RF communications subsystem for the Radiation Belt Storm Probes mission

Abstract

The NASA Radiation Belt Storm Probes (RBSP) mission, currently in Phase B, is a two-spacecraft, Earth-orbiting mission, which will launch in 2012. The spacecraft's S-band radio frequency (RF) telecommunications subsystem has three primary functions: provide spacecraft command capability, provide spacecraft telemetry and science data return, and provide accurate Doppler data for navigation. The primary communications link to the ground is via the Johns Hopkins University Applied Physics Laboratory's (JHU/APL) 18 m dish, with secondary links to the NASA 13 m Ground Network and the Tracking and Data Relay Spacecraft System (TDRSS) in single-access mode.
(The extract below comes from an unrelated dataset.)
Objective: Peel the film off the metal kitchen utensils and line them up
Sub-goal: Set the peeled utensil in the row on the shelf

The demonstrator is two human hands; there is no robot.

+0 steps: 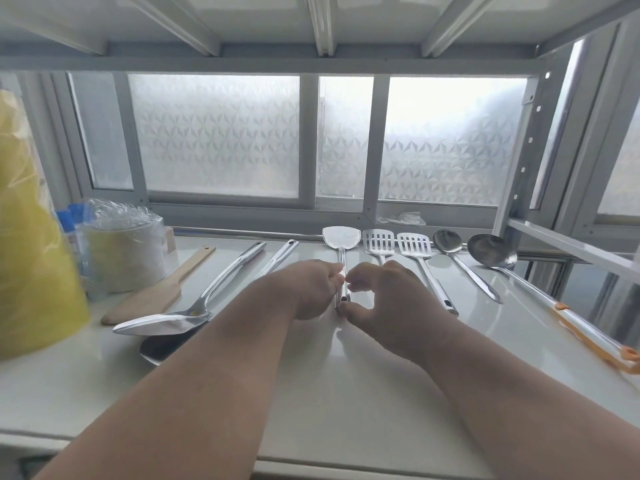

The on-board RF subsystem features the APL-built coherent transceiver and in-house builds of a solid-state power amplifier and conical bifilar helix broad-beam antennas. The coherent transceiver provides coherency digitally, and controls the downlink data rate and encoding within its field-programmable gate array (FPGA). The transceiver also provides a critical command decoder (CCD) function, which is used to protect against box-level upsets in the C&DH subsystem. Because RBSP is a spin-stabilized mission, the antennas must be symmetric about the spin axis. Two broad-beam antennas point along both ends of the spin axis, providing communication coverage from boresight to 70°. An RF splitter excites both antennas; therefore, the mission is designed such that no communications are required close to 90° from the spin axis due to the interferometer effect from the two antennas. To maximize the total downlink volume from the spacecraft, the CCSDS File Delivery Protocol (CFDP) has been baselined for the RBSP mission. During real-time ground contacts with the APL ground station, downlinked files are checked for errors. Handshaking between flight and ground CFDP software results in requests to retransmit only the file fragments lost due to dropouts. This allows minimization of RF link margins, thereby maximizing data rate and thus data volume.